THE TASK> Your answer should be the lines below from the one with "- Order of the" to the one with "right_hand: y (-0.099", both included, given again exactly and with nothing added.

Start of EXERCISE DATA

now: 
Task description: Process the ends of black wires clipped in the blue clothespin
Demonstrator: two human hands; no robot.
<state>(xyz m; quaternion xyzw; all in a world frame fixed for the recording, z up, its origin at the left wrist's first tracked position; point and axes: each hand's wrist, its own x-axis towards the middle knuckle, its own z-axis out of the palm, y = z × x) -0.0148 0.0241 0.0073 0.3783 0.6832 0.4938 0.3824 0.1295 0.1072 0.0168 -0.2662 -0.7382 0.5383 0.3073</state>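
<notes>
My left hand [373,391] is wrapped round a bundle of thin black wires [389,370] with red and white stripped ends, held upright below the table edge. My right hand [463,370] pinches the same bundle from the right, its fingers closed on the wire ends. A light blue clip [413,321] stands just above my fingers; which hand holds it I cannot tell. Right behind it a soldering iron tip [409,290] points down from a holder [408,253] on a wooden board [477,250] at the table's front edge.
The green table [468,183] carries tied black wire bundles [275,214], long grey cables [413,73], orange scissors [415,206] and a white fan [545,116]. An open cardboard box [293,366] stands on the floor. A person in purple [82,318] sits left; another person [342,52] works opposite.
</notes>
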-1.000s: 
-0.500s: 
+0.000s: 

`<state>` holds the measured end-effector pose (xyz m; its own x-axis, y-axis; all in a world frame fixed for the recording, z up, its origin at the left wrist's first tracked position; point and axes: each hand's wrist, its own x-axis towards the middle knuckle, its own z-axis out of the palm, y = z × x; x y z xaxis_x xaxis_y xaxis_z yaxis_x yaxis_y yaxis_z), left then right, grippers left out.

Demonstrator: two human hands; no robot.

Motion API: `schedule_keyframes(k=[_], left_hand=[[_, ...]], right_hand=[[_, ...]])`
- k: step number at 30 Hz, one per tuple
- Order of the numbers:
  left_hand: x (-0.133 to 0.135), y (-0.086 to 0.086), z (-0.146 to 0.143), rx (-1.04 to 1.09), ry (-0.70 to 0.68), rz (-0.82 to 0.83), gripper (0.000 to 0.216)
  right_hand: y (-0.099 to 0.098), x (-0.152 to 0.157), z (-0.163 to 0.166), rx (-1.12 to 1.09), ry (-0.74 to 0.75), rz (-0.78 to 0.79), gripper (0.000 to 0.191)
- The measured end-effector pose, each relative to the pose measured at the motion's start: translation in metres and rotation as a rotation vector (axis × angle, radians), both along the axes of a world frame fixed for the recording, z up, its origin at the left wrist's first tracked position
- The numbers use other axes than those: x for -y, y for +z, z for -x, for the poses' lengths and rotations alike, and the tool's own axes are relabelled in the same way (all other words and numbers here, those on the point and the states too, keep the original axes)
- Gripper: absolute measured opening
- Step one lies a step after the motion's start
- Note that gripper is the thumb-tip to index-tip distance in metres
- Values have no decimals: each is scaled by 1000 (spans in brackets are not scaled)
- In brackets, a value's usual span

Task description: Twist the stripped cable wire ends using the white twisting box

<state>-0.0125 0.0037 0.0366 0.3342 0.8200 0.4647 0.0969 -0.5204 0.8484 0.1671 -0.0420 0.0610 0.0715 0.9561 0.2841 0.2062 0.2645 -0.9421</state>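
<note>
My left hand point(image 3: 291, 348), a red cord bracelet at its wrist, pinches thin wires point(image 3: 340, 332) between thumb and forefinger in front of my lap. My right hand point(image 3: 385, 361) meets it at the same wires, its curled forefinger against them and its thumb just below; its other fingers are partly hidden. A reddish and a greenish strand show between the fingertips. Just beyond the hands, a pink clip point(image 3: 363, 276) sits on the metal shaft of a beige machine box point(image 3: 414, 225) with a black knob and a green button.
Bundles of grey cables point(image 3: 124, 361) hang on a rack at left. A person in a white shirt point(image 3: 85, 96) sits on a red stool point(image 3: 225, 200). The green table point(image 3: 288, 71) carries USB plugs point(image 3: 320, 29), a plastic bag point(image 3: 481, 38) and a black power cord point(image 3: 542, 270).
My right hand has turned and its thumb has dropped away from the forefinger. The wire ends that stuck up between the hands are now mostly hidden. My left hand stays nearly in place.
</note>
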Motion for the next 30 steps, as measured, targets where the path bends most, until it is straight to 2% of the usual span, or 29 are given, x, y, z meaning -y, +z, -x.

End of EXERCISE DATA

SOLUTION>
- Order of the numbers:
  left_hand: x (-0.133 to 0.135), y (-0.086 to 0.086), z (-0.146 to 0.143), rx (-1.04 to 1.09), ry (-0.70 to 0.68), rz (-0.82 to 0.83), gripper (0.000 to 0.216)
  right_hand: y (-0.099 to 0.098), x (-0.152 to 0.157), z (-0.163 to 0.166), rx (-1.12 to 1.09), ry (-0.74 to 0.75), rz (-0.78 to 0.79), gripper (0.000 to 0.191)

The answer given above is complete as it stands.